**The problem**
Every record here needs to be duplicated exactly.
------
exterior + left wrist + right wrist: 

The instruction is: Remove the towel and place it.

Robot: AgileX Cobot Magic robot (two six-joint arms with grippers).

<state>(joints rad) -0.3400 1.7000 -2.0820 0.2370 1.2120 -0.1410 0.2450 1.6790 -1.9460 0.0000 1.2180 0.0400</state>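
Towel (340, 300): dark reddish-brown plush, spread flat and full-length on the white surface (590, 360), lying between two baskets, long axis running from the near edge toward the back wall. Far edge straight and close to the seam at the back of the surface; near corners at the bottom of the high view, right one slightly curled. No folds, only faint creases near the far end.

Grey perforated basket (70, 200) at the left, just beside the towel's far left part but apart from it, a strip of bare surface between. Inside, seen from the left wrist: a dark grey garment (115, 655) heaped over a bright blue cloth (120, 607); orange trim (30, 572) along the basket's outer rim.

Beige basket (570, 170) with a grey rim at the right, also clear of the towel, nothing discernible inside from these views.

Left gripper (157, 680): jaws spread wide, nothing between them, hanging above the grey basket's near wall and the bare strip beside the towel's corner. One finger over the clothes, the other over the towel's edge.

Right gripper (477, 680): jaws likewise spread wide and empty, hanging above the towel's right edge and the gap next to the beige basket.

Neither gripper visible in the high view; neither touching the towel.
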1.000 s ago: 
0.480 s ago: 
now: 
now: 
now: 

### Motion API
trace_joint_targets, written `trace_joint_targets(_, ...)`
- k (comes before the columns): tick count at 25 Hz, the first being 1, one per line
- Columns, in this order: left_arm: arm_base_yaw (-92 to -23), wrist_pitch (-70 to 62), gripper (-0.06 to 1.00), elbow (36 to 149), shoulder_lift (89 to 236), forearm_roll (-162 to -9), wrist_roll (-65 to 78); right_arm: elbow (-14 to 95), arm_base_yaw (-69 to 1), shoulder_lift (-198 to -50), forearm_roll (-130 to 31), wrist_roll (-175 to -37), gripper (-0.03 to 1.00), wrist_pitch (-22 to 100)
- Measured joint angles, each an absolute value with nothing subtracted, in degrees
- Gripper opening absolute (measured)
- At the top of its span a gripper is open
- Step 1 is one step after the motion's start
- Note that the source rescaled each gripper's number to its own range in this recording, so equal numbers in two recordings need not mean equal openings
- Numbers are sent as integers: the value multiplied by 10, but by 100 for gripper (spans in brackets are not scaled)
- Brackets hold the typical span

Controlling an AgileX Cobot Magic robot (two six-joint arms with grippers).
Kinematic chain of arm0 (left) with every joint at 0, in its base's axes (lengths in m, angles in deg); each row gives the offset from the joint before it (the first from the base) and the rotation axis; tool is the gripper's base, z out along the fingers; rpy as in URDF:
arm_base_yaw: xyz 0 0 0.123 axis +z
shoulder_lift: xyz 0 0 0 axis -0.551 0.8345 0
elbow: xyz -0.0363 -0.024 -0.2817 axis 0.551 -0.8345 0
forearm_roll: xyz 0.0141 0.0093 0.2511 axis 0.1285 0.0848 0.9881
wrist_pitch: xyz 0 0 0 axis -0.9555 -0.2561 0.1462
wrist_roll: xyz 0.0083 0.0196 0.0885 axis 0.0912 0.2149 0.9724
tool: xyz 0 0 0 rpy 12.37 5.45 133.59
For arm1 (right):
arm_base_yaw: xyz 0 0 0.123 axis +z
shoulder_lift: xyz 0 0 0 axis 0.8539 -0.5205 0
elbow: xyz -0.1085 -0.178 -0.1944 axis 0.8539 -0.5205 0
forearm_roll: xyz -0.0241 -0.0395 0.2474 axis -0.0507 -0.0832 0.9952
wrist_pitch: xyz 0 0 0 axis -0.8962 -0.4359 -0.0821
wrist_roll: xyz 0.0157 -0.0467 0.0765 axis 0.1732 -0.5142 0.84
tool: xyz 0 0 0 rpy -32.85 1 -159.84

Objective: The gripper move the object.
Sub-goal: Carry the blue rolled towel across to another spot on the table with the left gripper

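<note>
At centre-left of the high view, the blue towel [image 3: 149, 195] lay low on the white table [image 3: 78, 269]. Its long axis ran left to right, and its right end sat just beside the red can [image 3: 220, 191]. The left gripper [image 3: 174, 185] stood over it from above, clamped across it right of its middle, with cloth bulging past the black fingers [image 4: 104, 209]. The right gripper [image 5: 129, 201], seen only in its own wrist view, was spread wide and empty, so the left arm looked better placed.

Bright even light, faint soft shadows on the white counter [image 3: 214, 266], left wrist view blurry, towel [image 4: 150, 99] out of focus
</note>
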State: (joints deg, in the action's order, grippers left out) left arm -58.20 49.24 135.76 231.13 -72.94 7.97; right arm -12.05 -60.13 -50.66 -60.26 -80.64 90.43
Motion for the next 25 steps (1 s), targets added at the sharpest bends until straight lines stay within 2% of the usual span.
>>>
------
**Output**
exterior + left wrist + right wrist: 

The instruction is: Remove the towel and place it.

Robot: AgileX Cobot Magic robot (two six-joint arms with grippers).

<state>(joints rad) -0.3400 1.7000 -2.0820 0.2370 1.2120 -0.1410 0.2450 1.6790 -1.9460 0.0000 1.2180 0.0400</state>
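Towel (340, 300): dark reddish-brown plush, spread flat and full-length on the white surface (590, 360), lying between two baskets, long axis running from the near edge toward the back wall. Far edge straight and close to the seam at the back of the surface; near corners at the bottom of the high view, right one slightly curled. No folds, only faint creases near the far end.

Grey perforated basket (70, 200) at the left, just beside the towel's far left part but apart from it, a strip of bare surface between. Inside, seen from the left wrist: a dark grey garment (115, 655) heaped over a bright blue cloth (120, 607); orange trim (30, 572) along the basket's outer rim.

Beige basket (570, 170) with a grey rim at the right, also clear of the towel, nothing discernible inside from these views.

Left gripper (157, 680): jaws spread wide, nothing between them, hanging above the grey basket's near wall and the bare strip beside the towel's corner. One finger over the clothes, the other over the towel's edge.

Right gripper (477, 680): jaws likewise spread wide and empty, hanging above the towel's right edge and the gap next to the beige basket.

Neither gripper visible in the high view; neither touching the towel.
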1.000 s ago: 
0.480 s ago: 
now: 
now: 
now: 

### Motion API
trace_joint_targets, written `trace_joint_targets(_, ...)`
- k (comes before the columns): tick count at 25 Hz, the first being 1, one per line
- Columns, in this order: left_arm: arm_base_yaw (-92 to -23), wrist_pitch (-70 to 62), gripper (-0.06 to 1.00), elbow (36 to 149), shoulder_lift (89 to 236), forearm_roll (-162 to -9), wrist_roll (-65 to 78); right_arm: elbow (-14 to 95), arm_base_yaw (-69 to 1), shoulder_lift (-198 to -50), forearm_roll (-130 to 31), wrist_roll (-175 to -37), gripper (-0.03 to 1.00), wrist_pitch (-22 to 100)
- Measured joint angles, each an absolute value with nothing subtracted, in degrees
- Gripper opening absolute (measured)
- At the top of its span a gripper is open
- Step 1 is one step after the motion's start
- Note that the source rescaled each gripper's number to its own range in this recording, so equal numbers in two recordings need not mean equal openings
- Numbers are sent as integers: the value multiplied by 10, but by 100 for gripper (spans in brackets are not scaled)
- Brackets hold the typical span

Controlling an AgileX Cobot Magic robot (two six-joint arms with grippers).
Kinematic chain of arm0 (left) with every joint at 0, in its base's axes (lengths in m, angles in deg); each row gives the offset from the joint before it (the first from the base) and the rotation axis; tool is the gripper's base, z out along the fingers; rpy as in URDF:
arm_base_yaw: xyz 0 0 0.123 axis +z
shoulder_lift: xyz 0 0 0 axis -0.551 0.8345 0
elbow: xyz -0.0363 -0.024 -0.2817 axis 0.551 -0.8345 0
forearm_roll: xyz 0.0141 0.0093 0.2511 axis 0.1285 0.0848 0.9881
wrist_pitch: xyz 0 0 0 axis -0.9555 -0.2561 0.1462
wrist_roll: xyz 0.0083 0.0196 0.0885 axis 0.0912 0.2149 0.9724
tool: xyz 0 0 0 rpy 12.37 5.45 133.59
For arm1 (right):
arm_base_yaw: xyz 0 0 0.123 axis +z
shoulder_lift: xyz 0 0 0 axis 0.8539 -0.5205 0
elbow: xyz -0.1085 -0.178 -0.1944 axis 0.8539 -0.5205 0
forearm_roll: xyz -0.0241 -0.0395 0.2474 axis -0.0507 -0.0832 0.9952
wrist_pitch: xyz 0 0 0 axis -0.8962 -0.4359 -0.0821
wrist_roll: xyz 0.0157 -0.0467 0.0765 axis 0.1732 -0.5142 0.84
tool: xyz 0 0 0 rpy -32.85 1 -159.84

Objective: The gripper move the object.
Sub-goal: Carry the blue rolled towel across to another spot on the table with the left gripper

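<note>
At centre-left of the high view, the blue towel [image 3: 149, 195] lay low on the white table [image 3: 78, 269]. Its long axis ran left to right, and its right end sat just beside the red can [image 3: 220, 191]. The left gripper [image 3: 174, 185] stood over it from above, clamped across it right of its middle, with cloth bulging past the black fingers [image 4: 104, 209]. The right gripper [image 5: 129, 201], seen only in its own wrist view, was spread wide and empty, so the left arm looked better placed.

Bright even light, faint soft shadows on the white counter [image 3: 214, 266], left wrist view blurry, towel [image 4: 150, 99] out of focus
</note>
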State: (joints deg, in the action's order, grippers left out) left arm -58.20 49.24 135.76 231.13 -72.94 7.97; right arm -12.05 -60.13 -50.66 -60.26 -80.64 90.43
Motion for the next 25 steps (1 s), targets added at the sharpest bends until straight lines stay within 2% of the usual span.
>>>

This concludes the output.